El canto de los pájaros me dio la noticia por la mañana temprano, antes incluso de que yo subiera la persiana de mi alcoba. Aquello era una verdadera fiesta; se lo juro. Todos andaban como enloquecidos; cruzando de una parte a otra del jardín y acumulándose precipitadamente delante de la casa, en ese pedacito de Mediterráneo presidido por el olivo y los cipreses y cerca de donde, en un ambiente de plantas aromáticas, la Virgen nos contempla desde la pequeña gruta que adornarán el jazmín y las rosas.
Los que más bulla armaban eran los gorriones y los mirlos. La verdad es que no me extrañó que la armaran los gorriones, que son como pequeños niños traviesos, pero sí me sorprendió ver tanta excitación entre los mirlos, que suelen ser gente seria y circunspecta. Unos y otros venían por parejas: los gorriones con su antifaz y su mínima pechera negra; ellas más como de diario, porque son de un natural sencillo.

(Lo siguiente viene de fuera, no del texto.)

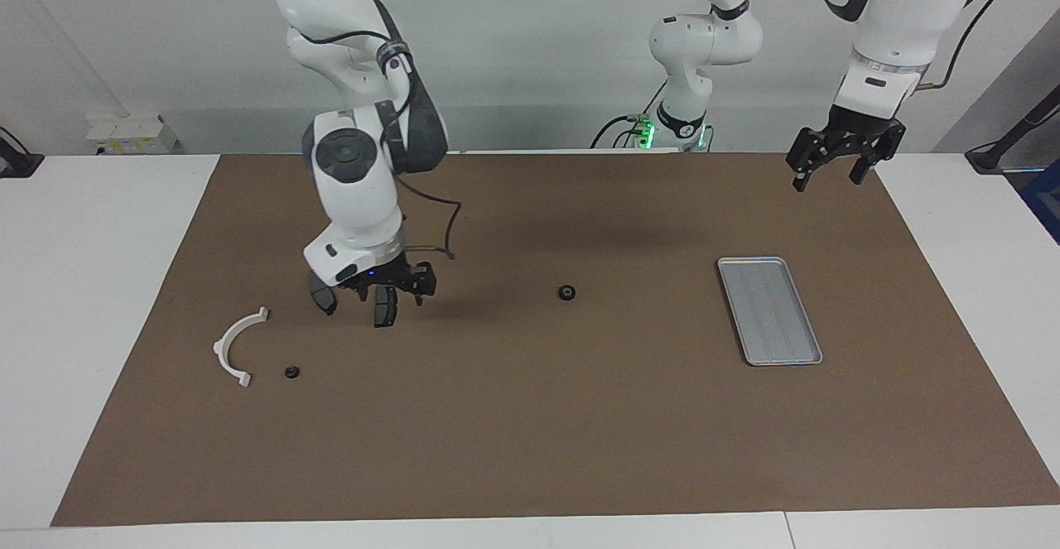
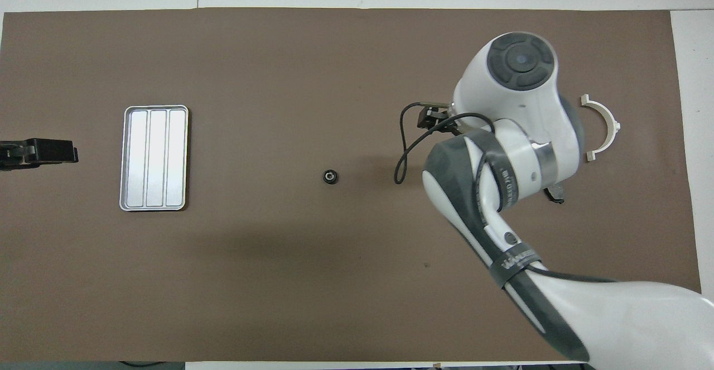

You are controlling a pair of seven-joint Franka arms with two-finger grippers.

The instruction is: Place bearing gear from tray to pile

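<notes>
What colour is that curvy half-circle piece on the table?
White. The semicircular bracket shows best in the facing view, lying on the brown mat.

1. The tray (image 1: 769, 310) (image 2: 154, 158) is a flat silver-grey rectangle with rounded corners, a raised rim and lengthwise ridges. It lies toward the left arm's end of the brown mat with nothing in it.
2. One bearing gear (image 1: 567, 292) (image 2: 330, 177), small, dark and round, lies flat near the mat's middle, well apart from the tray.
3. A second small dark gear (image 1: 291, 372) lies just beside the white half-ring bracket (image 1: 235, 348) (image 2: 602, 126).
4. Two dark grey pads (image 1: 384, 306) lie nearer to the robots than the bracket, partly hidden.
</notes>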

En cuanto a los mirlos, me parecieron más relucientes que nunca - como si de las lluvias hubiera sacado intensidad el amarillo de sus picos - y más brillante su pelaje, negro requetenegro como el carbón de encina. Hasta las mirlas, que prefieren tonos más apagados, parecían haber aprovechado la ocasión para renovar el vestuario.